PROBLEM TO SOLVE: Check every line below for the word "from" and show those that hold it.

RECORDED INFORMATION:
--------------------

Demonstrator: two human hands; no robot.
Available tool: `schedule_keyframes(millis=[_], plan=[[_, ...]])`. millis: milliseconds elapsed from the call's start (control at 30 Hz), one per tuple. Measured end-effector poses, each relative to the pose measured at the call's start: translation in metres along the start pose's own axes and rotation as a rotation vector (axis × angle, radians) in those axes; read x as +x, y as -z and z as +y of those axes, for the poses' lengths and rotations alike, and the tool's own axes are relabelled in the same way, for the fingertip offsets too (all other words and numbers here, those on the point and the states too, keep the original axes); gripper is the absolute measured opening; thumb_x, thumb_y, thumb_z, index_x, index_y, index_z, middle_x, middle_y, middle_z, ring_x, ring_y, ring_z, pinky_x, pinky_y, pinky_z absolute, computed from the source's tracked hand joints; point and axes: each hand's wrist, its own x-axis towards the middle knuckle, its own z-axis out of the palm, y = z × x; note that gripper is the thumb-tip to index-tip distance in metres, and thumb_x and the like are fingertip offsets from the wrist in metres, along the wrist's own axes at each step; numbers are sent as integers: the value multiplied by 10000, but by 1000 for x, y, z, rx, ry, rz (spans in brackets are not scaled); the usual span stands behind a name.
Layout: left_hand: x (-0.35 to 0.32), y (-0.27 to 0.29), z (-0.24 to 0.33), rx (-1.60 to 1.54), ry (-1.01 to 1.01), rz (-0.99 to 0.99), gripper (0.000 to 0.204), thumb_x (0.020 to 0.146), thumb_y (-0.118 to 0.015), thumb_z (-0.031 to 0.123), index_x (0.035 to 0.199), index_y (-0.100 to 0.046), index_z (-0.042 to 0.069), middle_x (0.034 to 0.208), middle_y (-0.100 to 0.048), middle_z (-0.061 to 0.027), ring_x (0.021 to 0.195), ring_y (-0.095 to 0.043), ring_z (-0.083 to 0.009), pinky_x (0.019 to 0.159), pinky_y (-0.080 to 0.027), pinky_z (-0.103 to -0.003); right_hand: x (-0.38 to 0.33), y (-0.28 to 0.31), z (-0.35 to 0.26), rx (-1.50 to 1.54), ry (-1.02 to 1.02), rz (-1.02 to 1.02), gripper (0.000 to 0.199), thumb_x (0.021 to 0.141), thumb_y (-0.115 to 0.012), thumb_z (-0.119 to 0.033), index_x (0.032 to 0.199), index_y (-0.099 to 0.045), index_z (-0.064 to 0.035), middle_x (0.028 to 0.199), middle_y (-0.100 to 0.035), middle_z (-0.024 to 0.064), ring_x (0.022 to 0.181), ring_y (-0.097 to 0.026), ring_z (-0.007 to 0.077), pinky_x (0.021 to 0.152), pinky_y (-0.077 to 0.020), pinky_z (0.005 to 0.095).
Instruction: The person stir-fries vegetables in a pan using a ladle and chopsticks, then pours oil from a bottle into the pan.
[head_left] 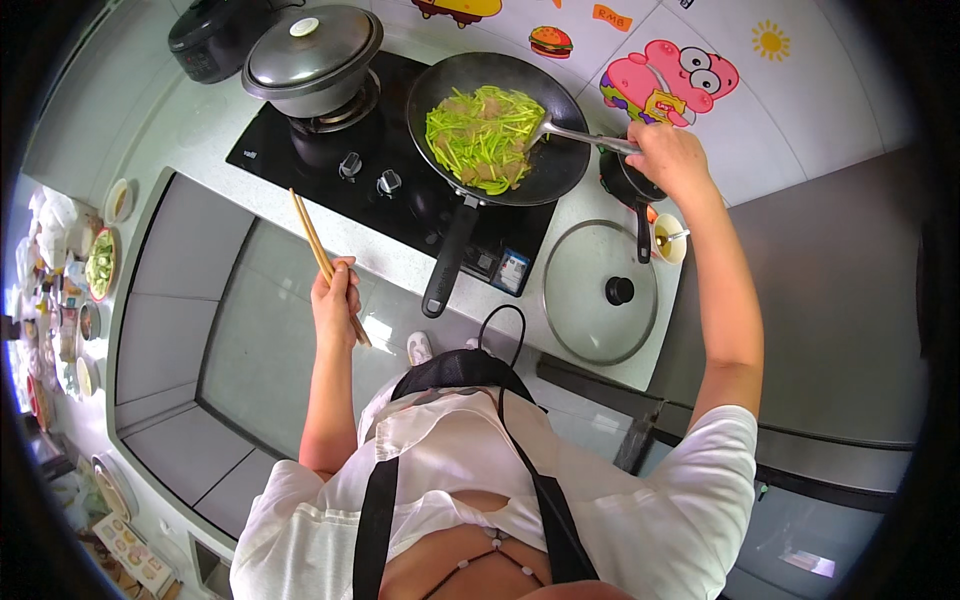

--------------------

SOLUTION:
Available tool: `schedule_keyframes(millis=[_], plan=[[_, ...]])`. millis: milliseconds elapsed from the call's start (control at 30 Hz), one per tuple. Measured end-effector poses, each relative to the pose measured at the call's start: translation in metres along the start pose's own axes and rotation as a rotation vector (axis × angle, radians) in those axes; read x as +x, y as -z and z as +y of those axes, for the poses' lengths and rotations alike, and the tool's own axes are relabelled in the same way, for the fingertip offsets too (all other words and numbers here, those on the point and the states too, keep the original axes); gripper is the absolute measured opening; thumb_x, thumb_y, thumb_z, index_x, index_y, index_z, middle_x, middle_y, middle_z, ring_x, ring_y, ring_z, pinky_x, pinky_y, pinky_z absolute, computed from the source's tracked hand joints; point and axes: each hand's wrist, its own x-axis towards the middle knuckle, its own z-axis out of the palm, y = z × x; note that gripper is the thumb-tip to index-tip distance in metres, and thumb_x and the like are fingertip offsets from the wrist in metres, along the wrist's own axes at each step; numbers are sent as integers: the value multiplied by 10000, but by 1000 for x, y, z, rx, ry, rz (spans in brackets are not scaled); the usual span stands behind a name.
Instruction: The person stir-fries vegetables in a pan using a ladle and chopsticks, then pours oil from a bottle into the pan.

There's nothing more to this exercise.